Bei der Planung des «Paradiso» einige Jahre später griff Ponti auf diesen Prototyp zurück. Die Parallelen sind offensichtlich, wenngleich sich das Hotel vor allem durch seine Innenraumgestaltung von Standardisierung und Typisierung entfernt. Im «Paradiso» waren die Klassen eben nicht abgeschafft. So scheint der Hotelbau ein exemplarisches Beispiel für die Ausprägung der italienischen Moderne zu sein, die nicht an den sozialen Gedanken und an ein demokratisches Bewusstsein gebunden war, sondern eine Allianz mit der faschistischen Diktatur einging. Zudem stand hinter dem Projekt ein programmatisches Anliegen: In einem gleichsam symbolischen Akt erfolgte eine steingewordene Machtdemonstration der Italianità und des neuen Regimes, das die «edlen Söhne des italienischen Volkes» verherrlichte und das kulturelle Selbstbewusstsein des faschistischen Italien demonstrierte. Noch heute weckt der Bau bei den Einheimischen widersprüchliche Erinnerungen. In einem kolonialistischen Akt implantiert, galt es als monumentales Zeichen der Okkupation: Vor der Kulisse einer atemberaubenden Bergwelt inmitten einer deutsch geprägten bäuerlichen Kulturlandschaft wurde das städtische Lebensgefühl der Herrscher zelebriert.
Kurze Blütezeit
Das «Paradiso» erlebte nur eine kurze Blütezeit. Zu Beginn des Zweiten Weltkrieges wurde das Haus geschlossen. 1943 besetzten die deutsche Wehrmacht und die SS den Bau. Nach dem Krieg wurde der Hotelbetrieb kurz wieder aufgenommen, doch 1946 ging das Hotel endgültig in Konkurs. Anfang der fünfziger Jahre erwarb ein venezianischer Reeder das «Paradiso». Damals erhielt das einst hellgrüne Hotel seinen jetzigen Anstrich in Rosso veneziano. Der neue Besitzer liess einige Umbauten vornehmen, die jedoch nie zu einem Abschluss kamen. So wurde der Bau um zwei Geschosse aufgestockt und die Terrasse erweitert. Der seit 1955 leerstehende Bau wechselte in den späten sechziger Jahren erneut den Besitzer. Seither dämmert Pontis einziger Hotelbau in den Bergen dem Verfall entgegen.
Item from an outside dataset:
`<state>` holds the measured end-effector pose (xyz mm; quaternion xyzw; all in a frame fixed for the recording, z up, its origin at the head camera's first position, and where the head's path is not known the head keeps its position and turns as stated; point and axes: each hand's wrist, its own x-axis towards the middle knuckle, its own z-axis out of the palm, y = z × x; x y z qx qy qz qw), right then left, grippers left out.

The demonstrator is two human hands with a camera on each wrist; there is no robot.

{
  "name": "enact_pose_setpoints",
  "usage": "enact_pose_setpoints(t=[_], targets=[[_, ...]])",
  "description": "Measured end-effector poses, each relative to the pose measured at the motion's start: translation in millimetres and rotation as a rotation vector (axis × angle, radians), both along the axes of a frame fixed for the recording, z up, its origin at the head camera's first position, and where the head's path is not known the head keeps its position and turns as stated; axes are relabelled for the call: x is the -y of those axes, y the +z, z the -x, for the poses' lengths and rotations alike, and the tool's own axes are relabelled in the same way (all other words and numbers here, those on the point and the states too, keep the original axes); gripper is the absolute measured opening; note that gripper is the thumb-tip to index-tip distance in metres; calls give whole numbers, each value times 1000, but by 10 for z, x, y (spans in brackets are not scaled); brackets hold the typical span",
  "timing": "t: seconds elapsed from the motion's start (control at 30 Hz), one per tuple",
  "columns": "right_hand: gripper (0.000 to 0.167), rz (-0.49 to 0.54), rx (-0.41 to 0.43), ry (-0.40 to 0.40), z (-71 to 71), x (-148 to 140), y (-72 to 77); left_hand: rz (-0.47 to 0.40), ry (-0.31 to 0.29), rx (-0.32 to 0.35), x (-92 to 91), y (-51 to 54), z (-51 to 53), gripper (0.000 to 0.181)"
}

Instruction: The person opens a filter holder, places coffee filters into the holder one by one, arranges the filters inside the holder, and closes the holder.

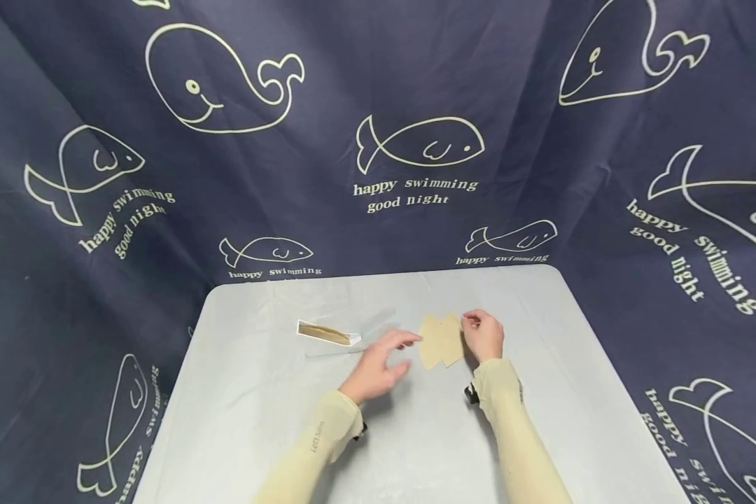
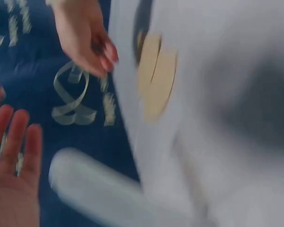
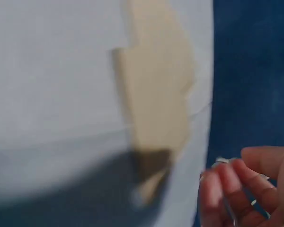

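Tan, paper-like pieces (image 1: 439,341) with notched, pointed outlines lie flat and overlapping on the grey-white tabletop (image 1: 416,434). To their left, my left hand (image 1: 378,365) hovers with fingers extended and thumb apart, holding nothing. Its fingertips come close to the left edge of the pieces; contact cannot be told. On the other side, my right hand (image 1: 484,334) is beside their right edge, fingers loosely bent. In the right wrist view, those fingers (image 3: 232,184) are apart from the tan pieces (image 3: 158,90) and nothing shows in them.
Left of my left hand lies a narrow white-edged container (image 1: 329,333) with a brown inside. A faint see-through shape surrounds it. A dark blue curtain (image 1: 327,189) with fish and whale drawings hangs behind and beside the table. Both wrist views are blurred.
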<state>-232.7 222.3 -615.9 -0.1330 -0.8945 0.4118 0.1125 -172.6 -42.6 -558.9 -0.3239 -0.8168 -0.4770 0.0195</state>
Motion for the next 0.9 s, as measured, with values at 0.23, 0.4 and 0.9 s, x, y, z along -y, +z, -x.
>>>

Die Frage nach Erhaltung und Restaurierung wichtiger Baudenkmäler der Moderne stellt sich beim «Paradiso» besonders deutlich. Der historisch belastete Bau erhitzt noch immer die Gemüter. Obwohl Südtirol in den letzten Jahren mit der Aufarbeitung des architektonischen Erbes der Moderne begonnen hat, würde jede Aktivität in Sachen «Paradiso» von der Öffentlichkeit vermutlich umgehend zum Politikum hochgespielt werden. Die Verantwortung für die Erhaltung kann nicht allein in privater Hand bleiben. Als zu bewahrender Teil des Kulturerbes könnte der Bau einer – von deutschstämmiger und italienischer Seite subventionierten – Neunutzung als Hotel zugeführt werden und so erneut zum Symbolträger werden. Diesmal jedoch unter einem anderen Vorzeichen: dem der Versöhnung mit der Geschichte.